Le problème, c’est le manque d’investissements et, pour les investisseurs, le problème c’est l’ambiance, l’environnement. Et je ne parle pas des investisseurs étrangers, je parle des investisseurs africains. Que font les Africains avec leur argent ? Selon la Banque mondiale, il y a 900 milliards de dollars envoyés par les Africains de l’étranger laissés dans les banques. Je parle de l’argent légitime et non pas de l’argent volé. Cela veut donc dire que les Africains gagnent de l’argent et qu’ils l’envoient à l’extérieur, parce qu’ils ont peur d’investir dans leur propre pays. C’est cela le grand drame de l’Afrique.
Comment faire ? Est-ce qu’il y a une préconisation pour essayer de remédier à ce problème ?
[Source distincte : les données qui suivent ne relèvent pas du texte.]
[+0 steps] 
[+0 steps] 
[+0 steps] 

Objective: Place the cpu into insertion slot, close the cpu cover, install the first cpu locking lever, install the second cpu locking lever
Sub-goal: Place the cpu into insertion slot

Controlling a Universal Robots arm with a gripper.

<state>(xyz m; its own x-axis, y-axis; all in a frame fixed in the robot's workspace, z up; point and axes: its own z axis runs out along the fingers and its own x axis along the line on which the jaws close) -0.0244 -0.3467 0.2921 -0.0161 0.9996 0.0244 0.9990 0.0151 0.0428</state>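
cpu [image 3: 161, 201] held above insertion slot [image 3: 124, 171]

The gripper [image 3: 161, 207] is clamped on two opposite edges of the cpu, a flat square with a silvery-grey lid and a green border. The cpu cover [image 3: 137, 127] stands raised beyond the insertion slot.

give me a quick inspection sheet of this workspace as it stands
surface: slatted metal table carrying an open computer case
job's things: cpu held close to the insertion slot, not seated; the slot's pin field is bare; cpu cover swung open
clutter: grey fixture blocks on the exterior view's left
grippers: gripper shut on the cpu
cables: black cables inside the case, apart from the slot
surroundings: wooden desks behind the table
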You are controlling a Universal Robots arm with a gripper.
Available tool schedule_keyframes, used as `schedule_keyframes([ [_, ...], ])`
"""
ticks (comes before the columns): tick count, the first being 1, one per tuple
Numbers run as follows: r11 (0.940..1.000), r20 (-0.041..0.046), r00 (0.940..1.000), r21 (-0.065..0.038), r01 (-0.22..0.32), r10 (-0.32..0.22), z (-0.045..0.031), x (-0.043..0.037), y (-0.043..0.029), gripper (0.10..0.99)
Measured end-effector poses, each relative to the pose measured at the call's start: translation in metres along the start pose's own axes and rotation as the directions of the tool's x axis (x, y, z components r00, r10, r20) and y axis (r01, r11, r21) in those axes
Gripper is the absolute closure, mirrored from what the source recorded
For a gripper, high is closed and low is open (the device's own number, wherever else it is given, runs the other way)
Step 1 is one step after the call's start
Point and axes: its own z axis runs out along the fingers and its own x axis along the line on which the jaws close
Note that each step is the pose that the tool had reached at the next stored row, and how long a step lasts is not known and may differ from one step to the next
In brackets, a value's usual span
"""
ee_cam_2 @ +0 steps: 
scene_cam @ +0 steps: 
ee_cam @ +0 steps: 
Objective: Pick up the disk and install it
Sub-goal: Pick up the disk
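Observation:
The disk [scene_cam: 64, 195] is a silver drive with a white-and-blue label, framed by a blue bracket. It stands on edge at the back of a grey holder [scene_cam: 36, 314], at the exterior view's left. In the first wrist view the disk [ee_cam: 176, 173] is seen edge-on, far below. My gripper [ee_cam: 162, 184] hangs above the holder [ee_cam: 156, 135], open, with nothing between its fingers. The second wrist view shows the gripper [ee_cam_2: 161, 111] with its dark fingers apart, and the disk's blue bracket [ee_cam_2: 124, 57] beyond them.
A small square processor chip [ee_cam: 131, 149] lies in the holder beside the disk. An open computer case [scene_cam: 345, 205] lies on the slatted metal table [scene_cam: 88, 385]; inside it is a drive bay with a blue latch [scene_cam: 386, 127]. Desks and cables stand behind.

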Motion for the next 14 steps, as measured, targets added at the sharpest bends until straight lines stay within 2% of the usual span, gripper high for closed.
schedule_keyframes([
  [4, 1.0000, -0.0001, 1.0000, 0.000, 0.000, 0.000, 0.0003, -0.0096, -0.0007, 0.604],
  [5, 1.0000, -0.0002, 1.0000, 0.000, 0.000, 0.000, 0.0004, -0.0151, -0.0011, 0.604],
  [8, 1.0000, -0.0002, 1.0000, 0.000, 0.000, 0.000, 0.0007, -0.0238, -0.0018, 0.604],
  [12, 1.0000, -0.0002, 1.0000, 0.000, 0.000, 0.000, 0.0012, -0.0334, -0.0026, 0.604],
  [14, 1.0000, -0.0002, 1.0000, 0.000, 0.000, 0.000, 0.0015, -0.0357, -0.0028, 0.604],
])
Oui. Les gouvernements doivent faire en sorte que les investissements des Africains eux-mêmes sont les bienvenus. Regardez les entrepreneurs africains qui sont riches, ces derniers sont tous très liés au pouvoir politique. Les autres n’ont rien. S’ils investissent ou bien s’ils créent des entreprises, ils sont tout de suite harcelés par le fisc et tous les autres gens du gouvernement. J’ai l’impression que le pouvoir a peur de l’investissement africain indépendant, comme si c’était un danger pour le pouvoir. Il faut changer cette mentalité. En Asie, où ils ont avancé beaucoup plus rapidement que l’Afrique, l’homme d’affaires est le partenaire, en développement, de l’homme politique. En Afrique, l’homme d’affaires indépendant, c’est l’ennemi du pouvoir. Il faut changer cette mentalité.